Pour le juge, la décision de se présenter dans un district ne doit pas avoir «pour effet de déconsidérer un aspect essentiel à l'exercice des droits des justiciables, soit l'accessibilité aux tribunaux». Il conclut sa sortie en affirmant qu'il verrait «d'un bon oeil» toute demande de ramener la cause à Québec.

Chez Investissement Québec, Josée Béland a plaidé que la société d'État n'a été avertie que la veille, que le débat sur le recours à la protection du tribunal se ferait à Montréal.

Une nouvelle requête doit être déposée bientôt, a signalé la porte-parole. «Dans ce contexte, il n'est pas exclu que nous

fassions des représentations» pour que les procédures soient tenues au palais de justice de Québec.
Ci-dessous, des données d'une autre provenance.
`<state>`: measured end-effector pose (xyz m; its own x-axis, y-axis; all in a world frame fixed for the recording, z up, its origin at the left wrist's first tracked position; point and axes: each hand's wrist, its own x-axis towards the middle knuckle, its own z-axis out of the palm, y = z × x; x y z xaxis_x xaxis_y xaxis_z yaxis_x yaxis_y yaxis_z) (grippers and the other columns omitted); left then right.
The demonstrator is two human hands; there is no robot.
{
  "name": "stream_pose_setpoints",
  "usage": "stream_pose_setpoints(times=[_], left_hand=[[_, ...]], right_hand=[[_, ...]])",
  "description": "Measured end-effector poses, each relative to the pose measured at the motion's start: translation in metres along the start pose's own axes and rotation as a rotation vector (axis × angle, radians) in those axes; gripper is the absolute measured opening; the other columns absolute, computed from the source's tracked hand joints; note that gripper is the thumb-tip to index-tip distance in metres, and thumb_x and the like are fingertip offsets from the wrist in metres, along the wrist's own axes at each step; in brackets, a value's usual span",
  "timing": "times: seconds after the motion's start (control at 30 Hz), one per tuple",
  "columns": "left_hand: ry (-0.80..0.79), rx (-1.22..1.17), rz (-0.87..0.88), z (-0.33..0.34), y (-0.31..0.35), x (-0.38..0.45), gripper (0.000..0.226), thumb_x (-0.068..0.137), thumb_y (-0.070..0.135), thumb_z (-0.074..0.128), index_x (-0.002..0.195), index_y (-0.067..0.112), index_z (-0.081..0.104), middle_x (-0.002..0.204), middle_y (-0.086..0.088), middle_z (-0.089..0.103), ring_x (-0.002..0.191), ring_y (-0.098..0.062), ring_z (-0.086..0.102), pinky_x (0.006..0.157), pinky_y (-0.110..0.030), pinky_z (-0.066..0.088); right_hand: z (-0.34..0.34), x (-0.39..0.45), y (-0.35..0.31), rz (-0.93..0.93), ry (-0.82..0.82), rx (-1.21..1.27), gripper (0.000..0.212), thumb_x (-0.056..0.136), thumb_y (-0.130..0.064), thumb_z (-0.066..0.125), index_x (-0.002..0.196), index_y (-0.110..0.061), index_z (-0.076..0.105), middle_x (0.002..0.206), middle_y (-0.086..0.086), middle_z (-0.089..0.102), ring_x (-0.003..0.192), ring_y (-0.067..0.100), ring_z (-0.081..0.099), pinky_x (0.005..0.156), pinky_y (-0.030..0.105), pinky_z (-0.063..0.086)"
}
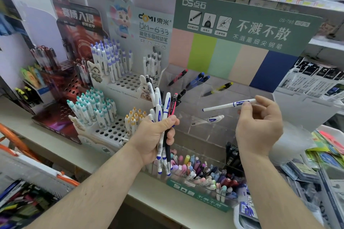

Il n'a pas été possible de s'entretenir avec les responsables de Chantiers Davie.

Le Soleil a aussi tenté en vain de connaître l'opinion de la ministre de la Justice Kathleen Weil. Nous n'avons pu apprendre si elle est au courant de la situation. Son attaché de presse, Philippe Archambault, a indiqué que la politicienne ne fera aucun commentaire parce que l'affaire est devant les tribunaux.

Il n'a pas été possible de savoir si Kathleen Weil est préoccupée dans ce dossier par le principe d'accessibilité de la justice aux citoyens. La semaine dernière, Le Soleil s'est fait d'abord répondre qu'il n'y aurait pas de commentaire parce que la loi sur les créanciers est de compétence fédérale.